A taxa de desemprego aumentou muito. Muitos negócios são fechados todos os dias e até empresas grandes e sólidas, como montadoras de veículos, ameaçam fechar e deixar milhares de pessoas sem emprego, trazendo graves consequências para a atividade comercial.
Com isso, as manifestações nas ruas se tornam frequentes, mas nunca participei de nenhuma delas. Se tivesse uma específica contra a nossa classe política, eu seria o primeiro a descer para a praça e participar. Além do desemprego, a pior parte da crise é o contínuo aumento da gasolina, do gás, da luz e de outros produtos de primeira necessidade, sem contar os cortes de orçamentos para as escolas e saúde. Ci stanno uccidendo (Estão nos matando).”
FRANÇA
Pessoas mais prudentes
Nome: Geraldine Marin
Profissão: psicóloga
Idade: 52 anos
Cidade: Paris
“Até o momento, a crise não afetou a nossa vida cotidiana. Sabemos que a situação na Europa está muito complicada, mas na França, e especialmente em Paris, não observamos mudanças. No entanto, eu e minha família estamos prudentes e retardamos alguns investimentos que tínhamos previsto para nossa casa. Acredito, no entanto, que os efeitos mais fortes da crise estão por vir.

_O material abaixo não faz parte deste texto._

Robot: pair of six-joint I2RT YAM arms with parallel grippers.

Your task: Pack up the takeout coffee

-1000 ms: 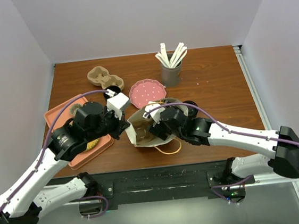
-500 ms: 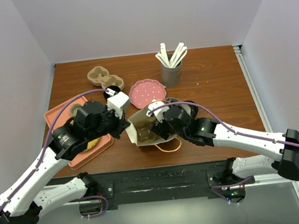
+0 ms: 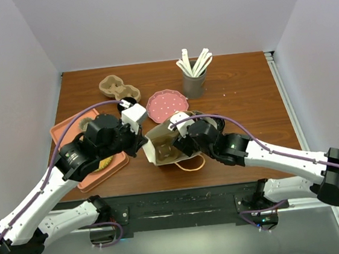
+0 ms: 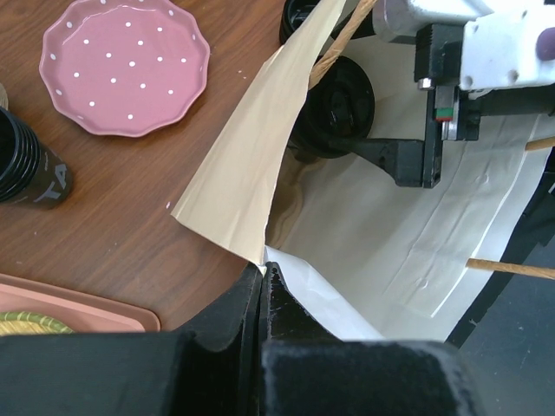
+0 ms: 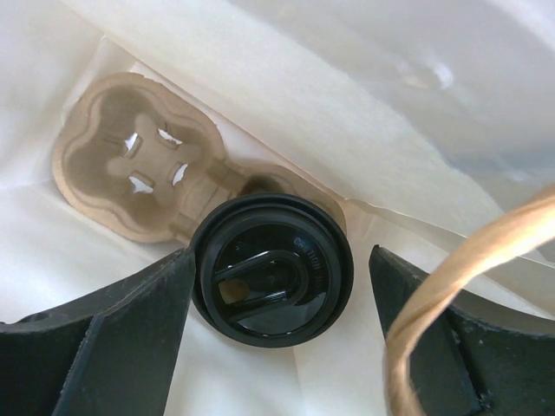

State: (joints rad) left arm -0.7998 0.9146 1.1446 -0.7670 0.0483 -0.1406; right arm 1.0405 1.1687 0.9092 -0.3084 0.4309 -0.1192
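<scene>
A brown paper bag (image 3: pixel 162 157) lies open on the table. My left gripper (image 4: pixel 263 270) is shut on the bag's rim and holds the mouth open. Inside the bag, a coffee cup with a black lid (image 5: pixel 271 269) sits in one pocket of a cardboard carrier (image 5: pixel 121 173). My right gripper (image 5: pixel 277 286) reaches into the bag and is open. Its fingers stand on either side of the lid: the left one is close against the lid's edge, while a gap remains on the right. A rope handle (image 5: pixel 451 269) curves in front of the right finger.
A second black-lidded cup (image 3: pixel 128 102), an empty cardboard carrier (image 3: pixel 117 87) and a pink dotted plate (image 3: pixel 167 104) lie behind the bag. A grey holder with white stirrers (image 3: pixel 194 76) stands farther back. An orange tray (image 3: pixel 72 128) lies under my left arm.
My right gripper's jaws have narrowed a little around the cup lid, and that arm has shifted slightly inside the bag. The left gripper keeps its hold on the rim.
</scene>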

Acabamos de eleger um presidente, e durante a campanha muitas decisões importantes não foram tomadas. Agora que as eleições passaram, acredito que medidas políticas impopulares acabarão sendo colocadas em prática. Quanto ao que vem sendo decidido no âmbito da União Europeia, me parece que não tem como objetivo o combate dos efeitos da crise, mas sim a preservação do próprio grupo. A maioria das medidas é extremamente impopular, já que consiste basicamente na diminuição das despesas e aumento dos impostos.
De uma maneira geral, os habitantes estão céticos e não veem uma retomada econômica rápida. As medidas fiscais estrangulam as pequenas e médias empresas e freiam novos negócios. As pessoas em geral estão mais prudentes. O consumo mudou. Eu, por exemplo, espero as promoções para fazer compras, retardei alguns investimentos e estou muito mais atenta com os gastos cotidianos. Algumas regiões no Norte da França foram tomadas por uma taxa de desemprego sem precedente. Muitos funcionários nessas regiões trabalham em fábricas que foram fechadas. São pouco qualificados e por isso é muito difícil de recolocá-los no mercado de trabalho diante da realidade atual.”